Zusammen mit der Kantonsstaatsanwaltschaft Zürich ist der Zentralstelle zur Bekämpfung der Internetkriminalität bei der Generalstaatsanwaltschaft Frankfurt am Main ein Coup gegen den "ältesten Online-Geldwäschedienst" cryptomixer.io gelungen. Unterstützt durch das Bundeskriminalamt (BKA), die Stadt- und der Kantonspolizei Zürich sowie Europol haben die Ermittlerinnen und Ermittler die Serverinfrastruktur des Bitcoin-Mixers beschlagnahmt und die Plattform abgeschaltet. Dabei wurden Kryptowährungen im Wert von umgerechnet rund 25 Millionen Euro sichergestellt.
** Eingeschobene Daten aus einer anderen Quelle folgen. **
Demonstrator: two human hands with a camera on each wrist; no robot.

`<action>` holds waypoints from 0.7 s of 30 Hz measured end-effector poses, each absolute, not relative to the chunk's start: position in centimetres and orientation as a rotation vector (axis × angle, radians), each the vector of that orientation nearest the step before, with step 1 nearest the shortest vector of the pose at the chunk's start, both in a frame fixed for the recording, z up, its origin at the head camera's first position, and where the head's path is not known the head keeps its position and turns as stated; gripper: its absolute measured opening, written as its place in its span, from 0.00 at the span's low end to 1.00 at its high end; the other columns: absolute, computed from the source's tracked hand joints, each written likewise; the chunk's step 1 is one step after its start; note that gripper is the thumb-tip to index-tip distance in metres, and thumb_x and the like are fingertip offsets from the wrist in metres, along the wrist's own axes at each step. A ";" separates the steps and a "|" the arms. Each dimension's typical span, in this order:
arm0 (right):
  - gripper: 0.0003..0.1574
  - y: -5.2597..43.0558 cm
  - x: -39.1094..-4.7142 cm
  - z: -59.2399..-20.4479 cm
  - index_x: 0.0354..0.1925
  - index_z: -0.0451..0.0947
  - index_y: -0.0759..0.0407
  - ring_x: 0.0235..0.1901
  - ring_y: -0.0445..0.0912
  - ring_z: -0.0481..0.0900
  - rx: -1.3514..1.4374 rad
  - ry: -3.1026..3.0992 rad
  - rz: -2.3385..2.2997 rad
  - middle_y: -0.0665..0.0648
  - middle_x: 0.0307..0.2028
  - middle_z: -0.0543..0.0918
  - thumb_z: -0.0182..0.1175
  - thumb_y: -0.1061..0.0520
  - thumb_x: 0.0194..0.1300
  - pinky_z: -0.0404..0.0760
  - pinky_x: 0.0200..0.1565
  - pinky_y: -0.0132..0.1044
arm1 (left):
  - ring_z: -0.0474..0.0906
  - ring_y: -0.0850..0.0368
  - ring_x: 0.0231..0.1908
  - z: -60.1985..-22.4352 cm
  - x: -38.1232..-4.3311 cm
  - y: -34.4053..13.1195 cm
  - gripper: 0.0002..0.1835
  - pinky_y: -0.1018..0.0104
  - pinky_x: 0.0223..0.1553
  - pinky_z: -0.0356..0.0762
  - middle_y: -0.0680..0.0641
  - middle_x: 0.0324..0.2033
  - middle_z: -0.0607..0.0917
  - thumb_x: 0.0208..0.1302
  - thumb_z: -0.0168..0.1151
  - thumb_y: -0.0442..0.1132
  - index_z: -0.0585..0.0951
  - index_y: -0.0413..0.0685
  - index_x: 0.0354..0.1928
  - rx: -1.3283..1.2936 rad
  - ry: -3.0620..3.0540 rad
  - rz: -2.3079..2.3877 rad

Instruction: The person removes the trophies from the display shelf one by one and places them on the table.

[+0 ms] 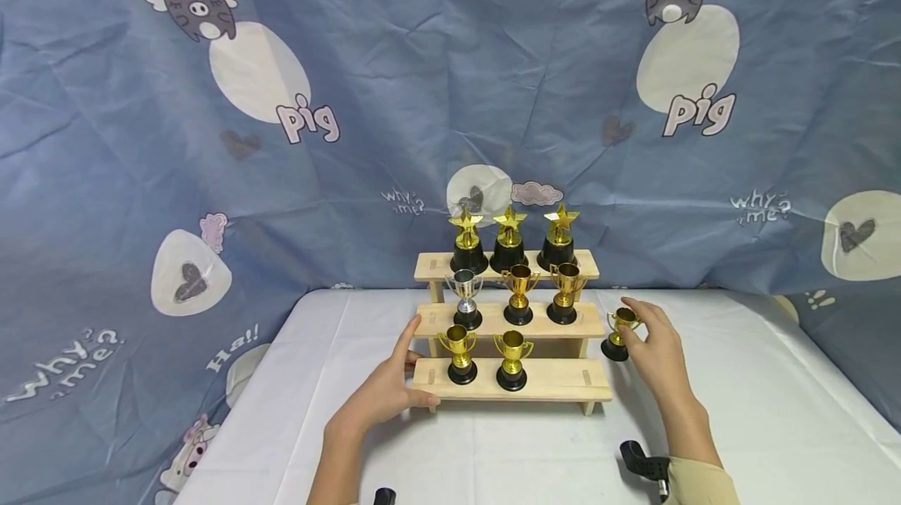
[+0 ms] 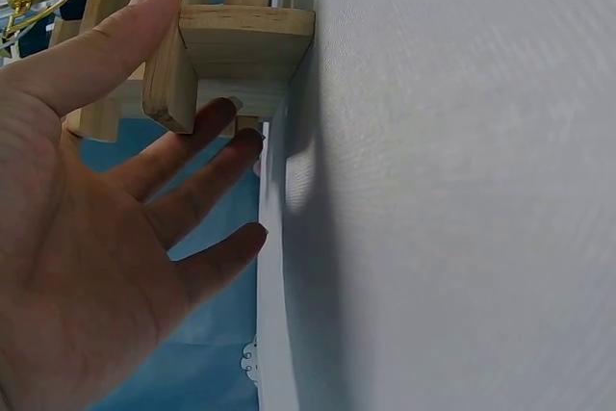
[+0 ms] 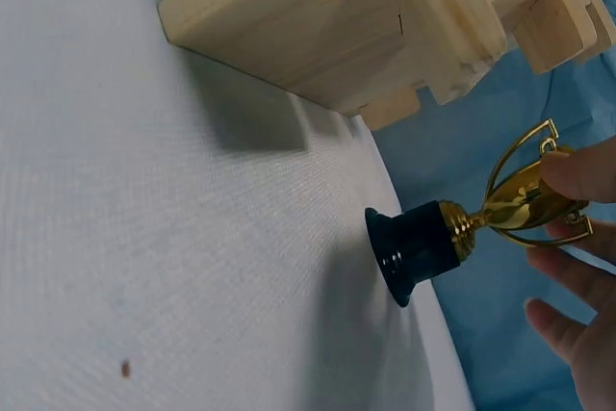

Die seit 2016 aktive Plattform galt als eine der ältesten und größten bestehenden Bitcoin-Mixer. Wie das BKA mitteilt, werden solche Dienste genutzt, um Finanzströme zu verschleiern, wobei Kryptowährungen anonym ein- und ausgezahlt werden. Die Betreiberinnen und Betreiber der Plattform hätten verschiedene Maßnahmen eingesetzt, um eine Rückverfolgung der Zahlungsströme gezielt zu erschweren – und damit einen Milliardenumsatz eingefahren.
Betreiber noch unbekannt
Ihnen wird gewerbsmäßige Geldwäsche sowie das Betreiben einer kriminellen Handelsplattform im Internet vorgeworfen. Denn laut BKA ist davon auszugehen, dass ein Großteil der dort getauschten Vermögenswerte aus kriminellen Machenschaften stammte.
In der Schweiz sei nun die zugehörige Serverinfrastruktur sowie mehrere Mailaccounts beschlagnahmt worden. Dabei sei umfangreiches Datenmaterial von einem Filehosting-Dienst als Beweismittel gesichert und der zugehörige Account deaktiviert worden. Die handelnden Personen habe man aber noch nicht identifizieren können.
Allerdings steige das Risiko für die Täterinnen und Täter immer weiter, sagte die Vize-Präsidentin des BKA, Martina Link. Man begegne dem Cybercrime international koordiniert und kombiniere digitale Spuren. In die Ermittlungen gegen "cryptomixer.io" waren auch Eurojust, US-amerikanische sowie weitere europäische Behörden eingebunden.